Un clavier ELIA en surimpression.
Les réactions au projet ont été variées jusqu'à présent, mais elles ont été majoritairement positives, selon M. Chepaitis. Il y a un camp de personnes qui maîtrisent le braille, après l'avoir appris à un jeune âge, qui essaient d'enseigner à de jeunes étudiants et qui trouvent l'idée des cadres ELIA dérangeante et malvenue. Mais il y a aussi des personnes voyantes qui souhaitent utiliser le système pour devenir plus indépendantes. Un exemple simple serait que ces mêmes personnes puissent étiqueter les objets de leur maison (articles de toilette, vêtements ou nourriture) avec une police de caractères qui leur est rapidement intuitive, compte tenu de leurs connaissances antérieures.

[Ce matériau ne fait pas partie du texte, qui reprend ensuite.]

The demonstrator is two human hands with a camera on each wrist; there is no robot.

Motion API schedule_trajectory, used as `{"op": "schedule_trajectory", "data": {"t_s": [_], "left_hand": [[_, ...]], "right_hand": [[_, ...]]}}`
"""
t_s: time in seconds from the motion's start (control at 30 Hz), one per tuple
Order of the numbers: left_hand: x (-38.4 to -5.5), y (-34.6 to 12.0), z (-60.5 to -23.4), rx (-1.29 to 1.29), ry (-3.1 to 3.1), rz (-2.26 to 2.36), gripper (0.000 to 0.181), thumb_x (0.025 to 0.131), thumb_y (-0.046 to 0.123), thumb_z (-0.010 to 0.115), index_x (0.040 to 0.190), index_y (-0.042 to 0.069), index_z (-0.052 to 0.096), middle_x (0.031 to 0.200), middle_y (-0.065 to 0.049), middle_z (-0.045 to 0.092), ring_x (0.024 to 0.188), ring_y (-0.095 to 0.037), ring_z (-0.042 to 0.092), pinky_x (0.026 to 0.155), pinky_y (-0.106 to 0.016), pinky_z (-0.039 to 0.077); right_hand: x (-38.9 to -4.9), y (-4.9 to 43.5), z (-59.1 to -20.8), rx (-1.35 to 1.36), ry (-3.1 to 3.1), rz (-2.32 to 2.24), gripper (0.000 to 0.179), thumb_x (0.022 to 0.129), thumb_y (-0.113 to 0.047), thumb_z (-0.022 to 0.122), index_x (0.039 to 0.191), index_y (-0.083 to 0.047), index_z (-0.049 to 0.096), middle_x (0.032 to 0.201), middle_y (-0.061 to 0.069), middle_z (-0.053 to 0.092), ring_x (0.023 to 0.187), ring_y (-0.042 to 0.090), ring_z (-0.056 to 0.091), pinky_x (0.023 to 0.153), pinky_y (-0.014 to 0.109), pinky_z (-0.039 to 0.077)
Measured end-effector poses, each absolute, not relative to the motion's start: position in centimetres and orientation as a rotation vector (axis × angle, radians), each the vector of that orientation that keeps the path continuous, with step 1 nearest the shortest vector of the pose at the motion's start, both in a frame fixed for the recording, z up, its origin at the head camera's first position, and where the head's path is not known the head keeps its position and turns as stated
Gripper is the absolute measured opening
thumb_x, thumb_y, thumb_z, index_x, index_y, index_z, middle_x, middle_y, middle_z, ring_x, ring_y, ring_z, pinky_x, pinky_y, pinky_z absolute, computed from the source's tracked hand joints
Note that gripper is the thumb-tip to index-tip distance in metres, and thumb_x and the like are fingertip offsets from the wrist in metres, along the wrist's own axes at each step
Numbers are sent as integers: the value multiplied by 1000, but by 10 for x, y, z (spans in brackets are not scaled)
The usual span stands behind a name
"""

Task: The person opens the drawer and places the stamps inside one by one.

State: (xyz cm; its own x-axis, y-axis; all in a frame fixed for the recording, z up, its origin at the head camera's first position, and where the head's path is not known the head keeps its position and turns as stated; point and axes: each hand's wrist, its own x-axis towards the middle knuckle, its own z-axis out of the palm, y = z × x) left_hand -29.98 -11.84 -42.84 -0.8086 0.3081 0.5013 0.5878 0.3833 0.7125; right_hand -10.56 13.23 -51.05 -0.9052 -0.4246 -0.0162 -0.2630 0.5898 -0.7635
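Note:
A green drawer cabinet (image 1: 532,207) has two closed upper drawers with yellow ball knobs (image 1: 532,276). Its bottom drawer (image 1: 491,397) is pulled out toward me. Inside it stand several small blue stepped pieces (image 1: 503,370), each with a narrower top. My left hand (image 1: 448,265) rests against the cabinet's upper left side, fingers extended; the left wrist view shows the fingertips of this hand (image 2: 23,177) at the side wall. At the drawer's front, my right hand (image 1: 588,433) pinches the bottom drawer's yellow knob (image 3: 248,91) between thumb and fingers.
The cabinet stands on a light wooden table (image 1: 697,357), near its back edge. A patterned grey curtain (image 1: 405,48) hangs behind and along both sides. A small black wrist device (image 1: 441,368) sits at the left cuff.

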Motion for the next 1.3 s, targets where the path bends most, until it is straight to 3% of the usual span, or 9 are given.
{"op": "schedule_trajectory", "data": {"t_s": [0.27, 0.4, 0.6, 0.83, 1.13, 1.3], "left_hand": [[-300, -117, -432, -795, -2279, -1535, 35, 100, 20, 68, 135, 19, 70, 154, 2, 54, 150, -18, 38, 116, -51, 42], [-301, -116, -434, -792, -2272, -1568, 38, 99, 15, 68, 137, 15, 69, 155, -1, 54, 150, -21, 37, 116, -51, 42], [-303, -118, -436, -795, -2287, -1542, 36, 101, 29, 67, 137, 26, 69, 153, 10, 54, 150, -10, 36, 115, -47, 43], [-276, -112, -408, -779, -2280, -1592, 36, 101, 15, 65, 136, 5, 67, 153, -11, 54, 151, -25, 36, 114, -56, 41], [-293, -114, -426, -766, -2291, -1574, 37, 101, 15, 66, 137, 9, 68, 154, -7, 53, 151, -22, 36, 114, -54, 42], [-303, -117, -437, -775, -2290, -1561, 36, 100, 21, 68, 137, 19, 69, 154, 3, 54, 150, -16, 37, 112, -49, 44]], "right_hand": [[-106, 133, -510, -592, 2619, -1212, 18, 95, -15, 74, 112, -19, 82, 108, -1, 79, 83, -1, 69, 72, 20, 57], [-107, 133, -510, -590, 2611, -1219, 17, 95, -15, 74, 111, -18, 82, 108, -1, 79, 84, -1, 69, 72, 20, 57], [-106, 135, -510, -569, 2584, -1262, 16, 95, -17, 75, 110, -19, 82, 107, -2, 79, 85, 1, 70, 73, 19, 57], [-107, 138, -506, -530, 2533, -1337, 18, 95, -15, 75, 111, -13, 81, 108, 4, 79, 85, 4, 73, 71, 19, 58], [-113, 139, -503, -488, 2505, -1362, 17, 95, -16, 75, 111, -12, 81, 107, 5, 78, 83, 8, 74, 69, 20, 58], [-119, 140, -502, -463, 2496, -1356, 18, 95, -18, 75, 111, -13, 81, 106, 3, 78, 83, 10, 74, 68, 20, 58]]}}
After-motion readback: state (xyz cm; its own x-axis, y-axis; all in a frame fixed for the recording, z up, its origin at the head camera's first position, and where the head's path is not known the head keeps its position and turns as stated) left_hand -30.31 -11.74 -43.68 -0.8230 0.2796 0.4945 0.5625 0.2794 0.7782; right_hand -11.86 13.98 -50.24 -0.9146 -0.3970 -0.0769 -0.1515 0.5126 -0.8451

Les fonds collectés par le Kickstarter ELIA Frames aideront l'entreprise à démarrer. Parmi les récompenses, on trouve un clavier qui permet de placer les ELIA Frames sur un clavier d'ordinateur standard (ce qui intéresse particulièrement les joueurs), des affiches du système, des kits de démarrage pour l'apprentissage, accompagnés de manuels d'instructions et d'étiquettes pour des articles ménagers courants, des kits pour les salles de classe et des ateliers en personne. M. Chepaitis indique qu'il travaille également sur un fabricant d'étiquettes électroniques et qu'il s'est associé à Hewlett-Packard pour mettre au point une imprimante capable d'imprimer le texte tactile, ce qui signifie que les lecteurs pourraient facilement changer la police d'un livre électronique en ELIA Frames, l'imprimer et commencer à lire en quelques minutes. M. Chepaitis espère également que des kits seront bientôt mis à la disposition d'organisations telles que l'organisation à but non lucratif Lighthouse Guild et la bibliothèque publique de New York. Tout cela va dans le sens de l'objectif d'ELIA : permettre aux personnes qui utilisent leur système d'être plus autonomes, de s'alphabétiser, de trouver un emploi et de s'instruire.
"Notre objectif est axé sur les résultats", explique M. Chepaitis. "Comment pouvons-nous aider les gens dans leur vie avec notre alphabet ou notre technologie au point que, dans dix ans, les personnes qui utilisent notre police de caractères aient un taux d'emploi plus élevé qu'auparavant, ou qu'elles puissent faire des choses qu'elles ne pourraient pas faire sans un alphabet tactile ? Ce serait un succès pour nous".
L'alphabet ELIA, la ponctuation et un exemple de message.